-- Opening Marker --
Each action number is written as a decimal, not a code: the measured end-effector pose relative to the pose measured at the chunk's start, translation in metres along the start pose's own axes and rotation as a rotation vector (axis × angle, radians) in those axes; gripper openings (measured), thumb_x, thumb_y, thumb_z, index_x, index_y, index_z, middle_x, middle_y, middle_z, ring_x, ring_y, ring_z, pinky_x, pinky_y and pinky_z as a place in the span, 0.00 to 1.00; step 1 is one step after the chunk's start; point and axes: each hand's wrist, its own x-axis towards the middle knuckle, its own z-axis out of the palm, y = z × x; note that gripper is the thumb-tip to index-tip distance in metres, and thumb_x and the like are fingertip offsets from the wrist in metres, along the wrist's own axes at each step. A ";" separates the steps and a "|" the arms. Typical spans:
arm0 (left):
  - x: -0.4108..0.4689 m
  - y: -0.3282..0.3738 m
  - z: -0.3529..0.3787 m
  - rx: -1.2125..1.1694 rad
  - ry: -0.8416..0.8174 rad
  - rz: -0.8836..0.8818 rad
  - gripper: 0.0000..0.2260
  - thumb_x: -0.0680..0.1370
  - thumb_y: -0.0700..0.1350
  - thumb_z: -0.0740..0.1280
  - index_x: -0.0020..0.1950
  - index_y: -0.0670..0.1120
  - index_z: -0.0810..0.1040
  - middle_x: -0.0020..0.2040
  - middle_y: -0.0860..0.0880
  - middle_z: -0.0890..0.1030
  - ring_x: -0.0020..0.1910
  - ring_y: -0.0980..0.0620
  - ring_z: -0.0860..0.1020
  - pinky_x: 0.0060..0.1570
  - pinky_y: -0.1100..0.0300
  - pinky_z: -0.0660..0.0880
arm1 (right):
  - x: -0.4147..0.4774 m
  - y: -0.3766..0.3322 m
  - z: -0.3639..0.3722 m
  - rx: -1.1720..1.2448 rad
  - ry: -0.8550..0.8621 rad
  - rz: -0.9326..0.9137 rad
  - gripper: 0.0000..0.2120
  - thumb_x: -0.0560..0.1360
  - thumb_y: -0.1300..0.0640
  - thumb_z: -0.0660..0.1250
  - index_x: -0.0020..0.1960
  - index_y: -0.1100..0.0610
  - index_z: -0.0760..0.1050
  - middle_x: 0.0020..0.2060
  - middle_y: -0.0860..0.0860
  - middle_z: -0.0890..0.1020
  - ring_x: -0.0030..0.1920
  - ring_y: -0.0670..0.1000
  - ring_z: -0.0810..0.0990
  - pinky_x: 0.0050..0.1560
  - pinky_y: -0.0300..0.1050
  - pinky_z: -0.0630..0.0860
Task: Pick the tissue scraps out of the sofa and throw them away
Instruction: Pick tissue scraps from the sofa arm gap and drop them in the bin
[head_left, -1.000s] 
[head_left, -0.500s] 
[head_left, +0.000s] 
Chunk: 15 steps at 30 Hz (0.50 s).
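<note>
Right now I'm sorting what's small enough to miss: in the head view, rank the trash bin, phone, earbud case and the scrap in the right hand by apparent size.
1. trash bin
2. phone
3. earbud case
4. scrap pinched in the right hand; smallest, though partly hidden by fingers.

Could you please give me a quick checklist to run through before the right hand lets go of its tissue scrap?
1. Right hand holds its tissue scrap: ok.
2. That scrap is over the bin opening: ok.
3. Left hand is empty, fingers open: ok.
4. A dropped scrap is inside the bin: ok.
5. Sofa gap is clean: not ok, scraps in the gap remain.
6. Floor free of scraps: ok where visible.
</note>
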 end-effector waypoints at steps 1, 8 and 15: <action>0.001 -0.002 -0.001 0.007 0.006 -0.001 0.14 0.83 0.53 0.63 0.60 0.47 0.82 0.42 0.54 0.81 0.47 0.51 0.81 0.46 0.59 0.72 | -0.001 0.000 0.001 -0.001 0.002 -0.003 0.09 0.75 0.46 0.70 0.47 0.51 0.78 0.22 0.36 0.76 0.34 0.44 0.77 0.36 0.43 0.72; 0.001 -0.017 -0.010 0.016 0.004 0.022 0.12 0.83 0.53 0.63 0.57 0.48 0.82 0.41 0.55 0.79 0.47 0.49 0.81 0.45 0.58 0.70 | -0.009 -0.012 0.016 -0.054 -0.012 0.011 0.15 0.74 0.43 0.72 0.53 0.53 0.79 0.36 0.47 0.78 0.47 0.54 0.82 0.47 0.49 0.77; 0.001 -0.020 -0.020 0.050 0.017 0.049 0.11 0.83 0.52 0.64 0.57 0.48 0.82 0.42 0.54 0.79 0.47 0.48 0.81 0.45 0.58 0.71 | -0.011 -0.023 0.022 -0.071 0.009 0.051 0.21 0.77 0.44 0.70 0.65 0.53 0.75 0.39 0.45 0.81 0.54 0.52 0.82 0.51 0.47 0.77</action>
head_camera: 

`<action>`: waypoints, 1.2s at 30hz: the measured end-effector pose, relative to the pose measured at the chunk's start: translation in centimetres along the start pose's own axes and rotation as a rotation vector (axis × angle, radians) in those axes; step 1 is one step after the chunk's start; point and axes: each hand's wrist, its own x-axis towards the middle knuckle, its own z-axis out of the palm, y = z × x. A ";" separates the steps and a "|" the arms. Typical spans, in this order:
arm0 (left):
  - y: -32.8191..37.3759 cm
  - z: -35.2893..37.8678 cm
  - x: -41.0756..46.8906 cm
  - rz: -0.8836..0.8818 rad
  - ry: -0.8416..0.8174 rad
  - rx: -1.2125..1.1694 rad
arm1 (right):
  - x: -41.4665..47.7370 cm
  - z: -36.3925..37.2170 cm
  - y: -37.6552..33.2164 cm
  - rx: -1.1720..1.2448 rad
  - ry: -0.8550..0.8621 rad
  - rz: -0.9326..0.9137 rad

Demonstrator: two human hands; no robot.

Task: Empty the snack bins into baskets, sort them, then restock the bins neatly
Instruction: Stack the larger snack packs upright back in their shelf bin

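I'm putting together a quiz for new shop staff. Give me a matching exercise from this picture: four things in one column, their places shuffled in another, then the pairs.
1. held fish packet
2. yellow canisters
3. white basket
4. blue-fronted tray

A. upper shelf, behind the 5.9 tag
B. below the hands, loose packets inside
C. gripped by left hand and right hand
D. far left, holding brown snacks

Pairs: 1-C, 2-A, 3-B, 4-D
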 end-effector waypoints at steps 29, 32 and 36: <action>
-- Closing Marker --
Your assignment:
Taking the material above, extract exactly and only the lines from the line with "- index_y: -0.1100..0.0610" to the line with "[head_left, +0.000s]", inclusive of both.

Reply:
  - index_y: -0.1100..0.0610
  - index_z: -0.0760..0.1050
  - middle_x: 0.0020..0.2060
  - middle_y: -0.0860..0.0860
  - middle_z: -0.0890..0.1020
  - ring_x: -0.0030..0.1920
  - ring_y: -0.0670..0.1000
  - ring_z: -0.0810..0.0990
  - pinky_x: 0.0050..0.1560
  - pinky_y: -0.0300..0.1050
  - pinky_z: -0.0630..0.0860
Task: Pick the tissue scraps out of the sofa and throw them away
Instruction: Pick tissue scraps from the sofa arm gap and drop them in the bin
[head_left, -1.000s] 
[head_left, -0.500s] 
[head_left, +0.000s] 

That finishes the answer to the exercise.